Fees for services rendered by Deloitte during fiscal year 2020, the Company’s independent registered public accounting firm, for the past two fiscal years for each of the following categories of services, are set forth below:

 

 

 

Fiscal Year

 

Fiscal Year

 

 

 

2020

 

2019 (1)

 

Audit Fees

 

$

1,083,000

 

 

 

$

 

Audit-Related Fees

 

$

 

 

 

$

 

Tax Fees

 

$

 

 

 

$

 

Tax Compliance

 

$

 

 

 

$

 

Other Tax Services

 

$

 

 

 

$

 

All Other Fees

 

$

 

 

 

$

 

Total Fees

 

$

1,083,000

 

 

 

$

 

(1)

No fees were paid to Deloitte during 2019. During such year, KPMG was the Company’s independent registered public accounting firm.

 

Audit fees relate to professional services rendered for the audit of the consolidated financial statements of the Company, audits of the statutory financial statements of certain subsidiaries, review of quarterly consolidated financial statements and assistance with review of documents filed with the SEC, including attestation as required under Section 404 of the Sarbanes-Oxley Act of 2002.

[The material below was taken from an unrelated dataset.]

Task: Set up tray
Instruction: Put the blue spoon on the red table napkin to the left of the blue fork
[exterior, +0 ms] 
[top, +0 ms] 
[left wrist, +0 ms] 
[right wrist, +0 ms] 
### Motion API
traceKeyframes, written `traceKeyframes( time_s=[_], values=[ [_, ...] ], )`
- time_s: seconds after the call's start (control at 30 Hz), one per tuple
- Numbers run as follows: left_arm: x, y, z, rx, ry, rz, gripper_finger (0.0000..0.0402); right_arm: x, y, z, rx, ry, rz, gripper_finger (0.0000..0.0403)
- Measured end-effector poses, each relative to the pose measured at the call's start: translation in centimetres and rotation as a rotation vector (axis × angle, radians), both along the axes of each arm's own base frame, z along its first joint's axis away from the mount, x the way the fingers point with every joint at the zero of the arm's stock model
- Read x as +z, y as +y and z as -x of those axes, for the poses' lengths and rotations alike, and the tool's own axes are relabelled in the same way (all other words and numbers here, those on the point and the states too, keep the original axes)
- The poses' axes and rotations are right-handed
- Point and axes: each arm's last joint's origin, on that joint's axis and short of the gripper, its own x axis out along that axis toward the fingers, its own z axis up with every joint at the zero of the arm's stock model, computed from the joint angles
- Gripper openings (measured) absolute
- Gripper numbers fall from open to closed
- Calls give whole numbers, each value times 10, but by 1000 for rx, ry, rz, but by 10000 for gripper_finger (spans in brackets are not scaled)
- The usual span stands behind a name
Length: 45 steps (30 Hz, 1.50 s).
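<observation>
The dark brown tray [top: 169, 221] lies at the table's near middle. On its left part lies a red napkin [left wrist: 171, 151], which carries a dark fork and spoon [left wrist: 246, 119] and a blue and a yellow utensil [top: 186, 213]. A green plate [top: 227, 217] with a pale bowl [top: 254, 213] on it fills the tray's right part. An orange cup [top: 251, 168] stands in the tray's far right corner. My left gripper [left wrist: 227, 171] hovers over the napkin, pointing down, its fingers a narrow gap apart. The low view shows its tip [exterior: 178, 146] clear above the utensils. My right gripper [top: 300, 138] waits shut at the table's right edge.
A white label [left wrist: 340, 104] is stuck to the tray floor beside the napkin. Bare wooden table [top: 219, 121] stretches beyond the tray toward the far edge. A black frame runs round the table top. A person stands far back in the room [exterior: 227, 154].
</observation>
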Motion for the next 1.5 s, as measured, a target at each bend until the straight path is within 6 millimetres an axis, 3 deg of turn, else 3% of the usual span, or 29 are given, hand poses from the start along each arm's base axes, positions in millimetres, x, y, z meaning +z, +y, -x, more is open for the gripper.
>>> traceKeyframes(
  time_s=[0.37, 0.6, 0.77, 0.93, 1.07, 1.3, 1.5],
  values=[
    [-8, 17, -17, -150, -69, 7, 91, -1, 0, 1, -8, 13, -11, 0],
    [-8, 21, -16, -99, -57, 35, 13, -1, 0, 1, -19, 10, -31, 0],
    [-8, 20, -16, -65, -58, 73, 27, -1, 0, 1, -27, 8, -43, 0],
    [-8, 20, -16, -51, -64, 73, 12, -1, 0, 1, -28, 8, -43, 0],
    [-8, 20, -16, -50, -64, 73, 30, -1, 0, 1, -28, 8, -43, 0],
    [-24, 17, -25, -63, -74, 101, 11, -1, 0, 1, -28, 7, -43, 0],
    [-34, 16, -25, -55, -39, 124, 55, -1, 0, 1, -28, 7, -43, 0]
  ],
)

There were no non-audit services provided by Deloitte in 2020. Any non-audit services must be reviewed and preapproved by the Chair of the Audit Committee. The Chair will report such non-audit services to the Audit Committee no later than the next scheduled Committee meeting.

SHAREHOLDER PROPOSALS

To be included in the Company’s Proxy Statement for the 2022 Annual Meeting of Shareholders pursuant to Rule 14a-8 under the Exchange Act, a shareholder proposal must be received by the Company no later than November 25, 2021, and otherwise comply with all applicable federal securities laws. Proposals should be directed to the attention of the Corporate Secretary at 9025 North Lindbergh Drive, Peoria, Illinois 61615.

Pursuant to our Bylaws, in order for a shareholder to nominate a Board candidate at the Company’s annual shareholder meetings, such nomination must be delivered to, or mailed and received at, the Company’s principal executive offices, in writing to the Company not less than 90 days prior, nor more than 120 days prior, to the one-year anniversary of the preceding year’s annual shareholder meeting, and otherwise comply with the information and procedural requirements set forth in our Bylaws.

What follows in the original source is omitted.